*** TASK INPUTS ***
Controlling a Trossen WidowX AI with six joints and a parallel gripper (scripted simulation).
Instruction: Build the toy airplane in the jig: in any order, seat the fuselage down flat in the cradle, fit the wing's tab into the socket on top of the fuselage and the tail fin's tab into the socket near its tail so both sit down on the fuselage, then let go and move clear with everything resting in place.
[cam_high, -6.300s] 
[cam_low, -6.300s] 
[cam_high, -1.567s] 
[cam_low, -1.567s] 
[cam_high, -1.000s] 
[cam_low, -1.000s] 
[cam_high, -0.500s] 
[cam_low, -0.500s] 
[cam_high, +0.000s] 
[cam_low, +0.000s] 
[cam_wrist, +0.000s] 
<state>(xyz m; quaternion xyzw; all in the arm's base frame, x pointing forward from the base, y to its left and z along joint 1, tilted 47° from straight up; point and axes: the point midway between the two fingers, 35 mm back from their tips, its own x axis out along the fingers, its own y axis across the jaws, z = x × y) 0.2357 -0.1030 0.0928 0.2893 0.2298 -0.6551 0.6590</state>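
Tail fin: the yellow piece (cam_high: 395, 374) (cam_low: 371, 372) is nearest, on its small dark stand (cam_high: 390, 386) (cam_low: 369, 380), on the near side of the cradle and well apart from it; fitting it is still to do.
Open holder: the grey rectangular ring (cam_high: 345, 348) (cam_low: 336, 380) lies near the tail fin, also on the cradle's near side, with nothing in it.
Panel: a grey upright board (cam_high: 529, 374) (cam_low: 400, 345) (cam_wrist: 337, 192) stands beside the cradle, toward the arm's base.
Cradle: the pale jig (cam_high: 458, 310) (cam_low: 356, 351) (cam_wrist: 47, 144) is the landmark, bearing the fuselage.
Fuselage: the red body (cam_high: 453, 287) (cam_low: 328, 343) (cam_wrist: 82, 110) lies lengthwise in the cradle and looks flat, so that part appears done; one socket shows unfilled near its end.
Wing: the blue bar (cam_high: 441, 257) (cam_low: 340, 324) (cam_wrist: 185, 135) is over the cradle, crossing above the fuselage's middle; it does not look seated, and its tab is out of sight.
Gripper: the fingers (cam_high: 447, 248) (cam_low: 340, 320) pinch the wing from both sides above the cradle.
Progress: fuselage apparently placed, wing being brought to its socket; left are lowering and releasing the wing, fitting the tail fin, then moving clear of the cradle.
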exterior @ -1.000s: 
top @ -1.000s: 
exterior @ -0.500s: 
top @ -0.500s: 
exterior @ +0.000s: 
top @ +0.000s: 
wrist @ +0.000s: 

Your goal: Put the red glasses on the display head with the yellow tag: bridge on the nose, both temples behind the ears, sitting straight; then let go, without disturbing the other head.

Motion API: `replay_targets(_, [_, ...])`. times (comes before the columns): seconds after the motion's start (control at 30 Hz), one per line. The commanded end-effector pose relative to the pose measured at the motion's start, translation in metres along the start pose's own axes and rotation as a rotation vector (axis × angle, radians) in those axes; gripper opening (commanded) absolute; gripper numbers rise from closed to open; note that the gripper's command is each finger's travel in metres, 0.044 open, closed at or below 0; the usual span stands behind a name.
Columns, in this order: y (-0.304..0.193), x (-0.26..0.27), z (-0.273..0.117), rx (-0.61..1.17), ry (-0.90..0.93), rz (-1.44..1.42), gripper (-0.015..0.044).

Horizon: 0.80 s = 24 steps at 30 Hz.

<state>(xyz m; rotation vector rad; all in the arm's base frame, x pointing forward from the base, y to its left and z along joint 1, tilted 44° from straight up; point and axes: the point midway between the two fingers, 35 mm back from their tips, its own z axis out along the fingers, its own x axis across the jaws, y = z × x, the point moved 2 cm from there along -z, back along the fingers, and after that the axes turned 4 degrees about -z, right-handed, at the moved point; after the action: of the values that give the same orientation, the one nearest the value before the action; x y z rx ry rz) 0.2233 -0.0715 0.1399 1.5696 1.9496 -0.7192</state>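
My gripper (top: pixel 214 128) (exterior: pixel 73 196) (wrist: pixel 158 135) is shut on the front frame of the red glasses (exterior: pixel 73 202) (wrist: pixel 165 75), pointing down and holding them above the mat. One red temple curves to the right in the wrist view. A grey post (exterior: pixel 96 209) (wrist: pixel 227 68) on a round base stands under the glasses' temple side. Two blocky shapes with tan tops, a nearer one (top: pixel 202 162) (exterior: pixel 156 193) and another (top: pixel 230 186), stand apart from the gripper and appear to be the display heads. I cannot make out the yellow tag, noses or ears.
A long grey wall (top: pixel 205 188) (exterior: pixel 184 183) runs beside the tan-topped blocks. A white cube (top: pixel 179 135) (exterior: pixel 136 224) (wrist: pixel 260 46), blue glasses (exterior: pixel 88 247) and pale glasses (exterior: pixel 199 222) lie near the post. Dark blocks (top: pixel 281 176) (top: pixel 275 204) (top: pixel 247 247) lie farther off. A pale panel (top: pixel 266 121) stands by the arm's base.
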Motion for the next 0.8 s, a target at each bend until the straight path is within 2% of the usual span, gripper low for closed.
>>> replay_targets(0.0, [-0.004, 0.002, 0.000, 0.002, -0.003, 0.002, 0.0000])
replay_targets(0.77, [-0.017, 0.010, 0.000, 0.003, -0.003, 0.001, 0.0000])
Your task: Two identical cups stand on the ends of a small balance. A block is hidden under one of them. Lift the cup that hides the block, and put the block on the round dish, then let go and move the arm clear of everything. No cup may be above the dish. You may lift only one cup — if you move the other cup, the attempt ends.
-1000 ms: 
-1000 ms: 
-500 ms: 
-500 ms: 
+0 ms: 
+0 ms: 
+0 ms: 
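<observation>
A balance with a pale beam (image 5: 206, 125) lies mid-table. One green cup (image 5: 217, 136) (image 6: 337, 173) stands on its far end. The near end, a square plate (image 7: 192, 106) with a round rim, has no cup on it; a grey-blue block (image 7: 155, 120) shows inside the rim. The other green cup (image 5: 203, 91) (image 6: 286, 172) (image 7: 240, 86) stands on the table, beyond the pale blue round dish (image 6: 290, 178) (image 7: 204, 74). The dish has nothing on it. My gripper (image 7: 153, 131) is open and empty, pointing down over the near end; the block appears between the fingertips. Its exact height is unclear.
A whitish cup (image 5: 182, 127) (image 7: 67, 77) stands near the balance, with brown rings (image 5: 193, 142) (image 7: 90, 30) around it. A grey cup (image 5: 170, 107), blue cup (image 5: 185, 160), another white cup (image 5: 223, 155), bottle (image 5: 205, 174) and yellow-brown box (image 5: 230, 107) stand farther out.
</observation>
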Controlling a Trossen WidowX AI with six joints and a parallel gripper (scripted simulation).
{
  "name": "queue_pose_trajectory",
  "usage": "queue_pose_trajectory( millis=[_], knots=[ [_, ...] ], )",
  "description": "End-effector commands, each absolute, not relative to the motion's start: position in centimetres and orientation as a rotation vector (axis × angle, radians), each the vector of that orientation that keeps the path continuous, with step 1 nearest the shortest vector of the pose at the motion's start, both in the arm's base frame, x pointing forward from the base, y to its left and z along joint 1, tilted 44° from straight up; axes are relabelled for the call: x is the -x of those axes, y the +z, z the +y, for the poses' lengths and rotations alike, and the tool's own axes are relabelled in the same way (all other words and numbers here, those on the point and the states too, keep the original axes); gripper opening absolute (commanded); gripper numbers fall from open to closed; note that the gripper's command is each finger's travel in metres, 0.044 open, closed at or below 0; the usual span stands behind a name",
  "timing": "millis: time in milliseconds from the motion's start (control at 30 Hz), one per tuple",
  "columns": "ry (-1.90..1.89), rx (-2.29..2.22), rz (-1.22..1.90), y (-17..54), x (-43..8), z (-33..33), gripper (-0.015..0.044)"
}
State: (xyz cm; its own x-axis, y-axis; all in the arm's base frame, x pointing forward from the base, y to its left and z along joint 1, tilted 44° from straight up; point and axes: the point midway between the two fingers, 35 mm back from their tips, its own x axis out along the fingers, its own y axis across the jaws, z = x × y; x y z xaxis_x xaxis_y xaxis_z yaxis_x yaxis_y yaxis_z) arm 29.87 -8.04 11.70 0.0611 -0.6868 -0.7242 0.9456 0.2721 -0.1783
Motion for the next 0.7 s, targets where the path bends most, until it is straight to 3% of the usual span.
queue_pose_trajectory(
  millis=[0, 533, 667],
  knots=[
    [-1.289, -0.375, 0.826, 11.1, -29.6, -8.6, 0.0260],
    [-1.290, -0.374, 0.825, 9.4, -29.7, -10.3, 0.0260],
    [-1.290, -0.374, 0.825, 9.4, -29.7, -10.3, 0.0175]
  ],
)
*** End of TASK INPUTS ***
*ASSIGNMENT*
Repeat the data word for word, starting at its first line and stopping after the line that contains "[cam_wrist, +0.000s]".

*WRITTEN ANSWER*
Controlling a Trossen WidowX AI with six joints and a parallel gripper (scripted simulation).
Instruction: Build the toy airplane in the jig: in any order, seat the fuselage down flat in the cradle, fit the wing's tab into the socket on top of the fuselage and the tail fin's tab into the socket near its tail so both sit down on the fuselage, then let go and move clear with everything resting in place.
[cam_high, -6.300s] 
[cam_low, -6.300s] 
[cam_high, -1.567s] 
[cam_low, -1.567s] 
[cam_high, -1.000s] 
[cam_low, -1.000s] 
[cam_high, -0.500s] 
[cam_low, -0.500s] 
[cam_high, +0.000s] 
[cam_low, +0.000s] 
[cam_wrist, +0.000s] 

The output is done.